The dwellings and gatehouse were designated as Grade II* listed in 1966, as was the chapel.

==School==
In the early part of the 19th century, most children from Froxfield who attended school did so in Little Bedwyn, Hungerford or Great Bedwyn. By 1871 a school had opened in Froxfield, but in 1884 it served only as an infants' school for children under six. It was rebuilt in 1885 to accommodate older children but was closed in 1907. A new school was built near the parish church and opened in 1910, taking children of all ages from five upwards, until 1948 when those over 11 were transferred to Marlborough Secondary Modern School. Falling pupil numbers led to closure of the school in 1963.

==Amenities==
The village has a public house, the Pelican Inn; the 18th-century building to the east of the village was originally a terrace of three cottages.
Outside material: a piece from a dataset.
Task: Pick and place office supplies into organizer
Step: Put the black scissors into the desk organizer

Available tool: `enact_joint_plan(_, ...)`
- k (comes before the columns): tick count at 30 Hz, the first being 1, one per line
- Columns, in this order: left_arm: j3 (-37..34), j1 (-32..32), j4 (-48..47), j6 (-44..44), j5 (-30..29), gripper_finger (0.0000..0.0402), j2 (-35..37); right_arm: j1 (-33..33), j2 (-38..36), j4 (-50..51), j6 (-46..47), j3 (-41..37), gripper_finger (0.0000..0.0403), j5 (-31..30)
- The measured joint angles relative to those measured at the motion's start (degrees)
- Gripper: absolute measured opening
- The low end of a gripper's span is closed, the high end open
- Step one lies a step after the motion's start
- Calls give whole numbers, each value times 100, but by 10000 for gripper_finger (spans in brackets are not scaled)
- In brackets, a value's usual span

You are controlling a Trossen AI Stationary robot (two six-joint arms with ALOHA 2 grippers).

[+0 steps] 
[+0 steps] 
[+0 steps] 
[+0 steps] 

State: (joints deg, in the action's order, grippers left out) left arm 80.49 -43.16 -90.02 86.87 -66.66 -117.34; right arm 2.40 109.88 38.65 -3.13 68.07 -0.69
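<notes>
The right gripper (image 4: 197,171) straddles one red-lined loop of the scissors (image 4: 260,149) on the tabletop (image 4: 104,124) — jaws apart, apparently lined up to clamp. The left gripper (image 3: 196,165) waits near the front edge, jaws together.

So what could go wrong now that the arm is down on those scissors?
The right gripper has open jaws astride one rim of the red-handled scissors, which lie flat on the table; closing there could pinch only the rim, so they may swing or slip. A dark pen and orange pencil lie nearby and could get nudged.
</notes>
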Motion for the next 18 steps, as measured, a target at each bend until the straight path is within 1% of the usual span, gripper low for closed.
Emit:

There is a village hall.

== Notable people ==
Lewis Evans (1755–1827), vicar of Froxfield from 1788 until his death, was also a mathematical master at the Royal Military Academy, Woolwich, and was recognised by the Royal Astronomical Society as an astronomical observer.

Constance Savery (1897–1999), a prolific writer of novels and children's books, was born at Froxfield while her father was the vicar.